BRIEF: Starting at the first line of the listing below and ending at the line with "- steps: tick", copy each line exactly.
▼
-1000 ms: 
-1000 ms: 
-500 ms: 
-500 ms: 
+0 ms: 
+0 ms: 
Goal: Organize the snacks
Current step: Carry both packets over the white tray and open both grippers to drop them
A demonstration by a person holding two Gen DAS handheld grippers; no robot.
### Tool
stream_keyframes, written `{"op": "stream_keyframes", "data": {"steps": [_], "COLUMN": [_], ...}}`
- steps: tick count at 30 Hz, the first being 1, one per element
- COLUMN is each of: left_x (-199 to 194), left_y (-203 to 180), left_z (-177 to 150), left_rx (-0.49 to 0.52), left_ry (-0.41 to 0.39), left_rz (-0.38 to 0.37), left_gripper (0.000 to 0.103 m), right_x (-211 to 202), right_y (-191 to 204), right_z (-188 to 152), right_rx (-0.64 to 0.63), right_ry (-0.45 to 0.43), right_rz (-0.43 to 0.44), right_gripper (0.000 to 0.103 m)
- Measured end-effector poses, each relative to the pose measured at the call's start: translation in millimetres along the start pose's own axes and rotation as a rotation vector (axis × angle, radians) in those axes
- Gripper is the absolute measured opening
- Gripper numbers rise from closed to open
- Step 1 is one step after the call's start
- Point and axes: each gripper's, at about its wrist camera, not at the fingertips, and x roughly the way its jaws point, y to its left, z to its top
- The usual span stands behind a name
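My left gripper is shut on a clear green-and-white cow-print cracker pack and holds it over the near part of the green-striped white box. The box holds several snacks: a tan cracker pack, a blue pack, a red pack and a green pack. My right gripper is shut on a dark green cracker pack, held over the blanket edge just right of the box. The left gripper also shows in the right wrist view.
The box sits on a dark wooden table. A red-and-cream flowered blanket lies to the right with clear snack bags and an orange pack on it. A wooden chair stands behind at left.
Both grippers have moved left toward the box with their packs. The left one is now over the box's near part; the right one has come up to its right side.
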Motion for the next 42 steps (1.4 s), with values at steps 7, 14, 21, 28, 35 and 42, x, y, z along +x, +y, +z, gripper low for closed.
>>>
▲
YOUR SOLUTION:
-1000 ms: 
-1000 ms: 
-500 ms: 
-500 ms: 
+0 ms: 
+0 ms: 
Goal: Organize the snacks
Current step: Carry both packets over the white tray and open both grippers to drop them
A demonstration by a person holding two Gen DAS handheld grippers; no robot.
### Tool
stream_keyframes, written `{"op": "stream_keyframes", "data": {"steps": [_], "COLUMN": [_], ...}}`
- steps: tick count at 30 Hz, the first being 1, one per element

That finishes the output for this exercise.